■ WHAT TO WORK ON: Set down the whole listing below exactly. The pictures stay out.

================

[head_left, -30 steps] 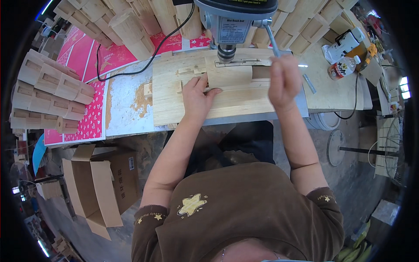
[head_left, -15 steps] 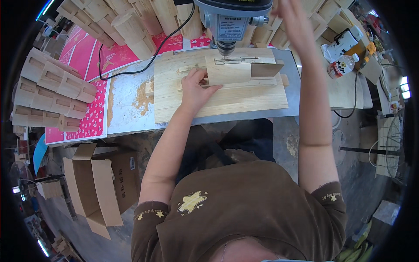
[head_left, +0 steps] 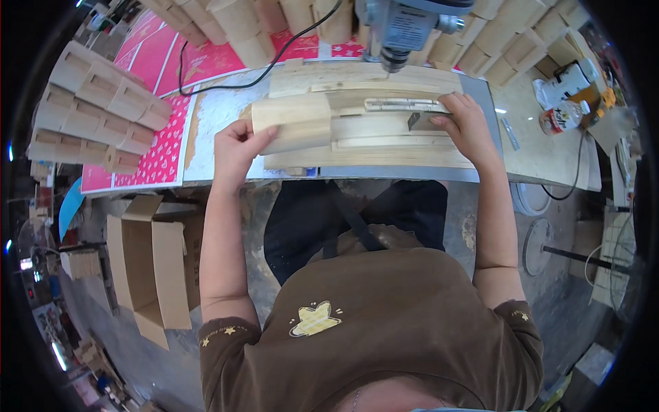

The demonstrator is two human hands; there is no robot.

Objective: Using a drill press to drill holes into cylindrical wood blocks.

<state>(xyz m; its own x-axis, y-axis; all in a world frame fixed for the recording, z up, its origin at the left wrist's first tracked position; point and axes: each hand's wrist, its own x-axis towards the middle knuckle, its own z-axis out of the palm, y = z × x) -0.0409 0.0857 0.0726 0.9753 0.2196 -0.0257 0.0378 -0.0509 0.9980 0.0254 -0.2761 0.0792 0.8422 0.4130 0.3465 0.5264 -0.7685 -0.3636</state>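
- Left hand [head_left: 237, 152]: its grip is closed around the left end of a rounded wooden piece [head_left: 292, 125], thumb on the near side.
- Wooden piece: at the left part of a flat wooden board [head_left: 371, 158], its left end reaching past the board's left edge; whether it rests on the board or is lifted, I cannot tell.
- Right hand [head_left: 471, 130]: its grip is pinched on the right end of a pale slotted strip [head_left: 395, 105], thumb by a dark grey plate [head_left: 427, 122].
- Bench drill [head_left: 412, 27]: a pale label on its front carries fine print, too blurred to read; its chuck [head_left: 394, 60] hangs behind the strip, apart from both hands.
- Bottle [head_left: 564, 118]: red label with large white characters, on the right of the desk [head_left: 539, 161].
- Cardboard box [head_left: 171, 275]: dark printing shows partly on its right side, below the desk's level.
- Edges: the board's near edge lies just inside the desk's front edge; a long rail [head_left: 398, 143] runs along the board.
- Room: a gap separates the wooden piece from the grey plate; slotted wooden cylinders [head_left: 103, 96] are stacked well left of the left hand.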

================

■ EXERCISE RESULT:
[head_left, -30 steps] 
[head_left, -15 steps] 
[head_left, +0 steps] 

The demonstrator is two human hands; there is no robot.

Objective: Using a drill press to drill holes into cylindrical wood blocks.

<state>(xyz m; its own x-axis, y-axis; all in a world frame fixed for the recording, z up, its origin at the left wrist's first tracked position; point and axes: each hand's wrist, its own x-axis towards the middle knuckle, its own z-axis out of the palm, y = z × x) -0.0409 0.0857 0.0726 0.9753 0.2196 -0.0257 0.0378 -0.0509 0.9980 0.0254 -0.2761 0.0792 0.8422 0.4130 0.3465 0.5264 -0.7685 -0.3636</state>
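- Left hand [head_left: 237, 152]: its grip is closed around the left end of a rounded wooden piece [head_left: 292, 125], thumb on the near side.
- Wooden piece: at the left part of a flat wooden board [head_left: 371, 158], its left end reaching past the board's left edge; whether it rests on the board or is lifted, I cannot tell.
- Right hand [head_left: 471, 130]: its grip is pinched on the right end of a pale slotted strip [head_left: 395, 105], thumb by a dark grey plate [head_left: 427, 122].
- Bench drill [head_left: 412, 27]: a pale label on its front carries fine print, too blurred to read; its chuck [head_left: 394, 60] hangs behind the strip, apart from both hands.
- Bottle [head_left: 564, 118]: red label with large white characters, on the right of the desk [head_left: 539, 161].
- Cardboard box [head_left: 171, 275]: dark printing shows partly on its right side, below the desk's level.
- Edges: the board's near edge lies just inside the desk's front edge; a long rail [head_left: 398, 143] runs along the board.
- Room: a gap separates the wooden piece from the grey plate; slotted wooden cylinders [head_left: 103, 96] are stacked well left of the left hand.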

The requested output is complete.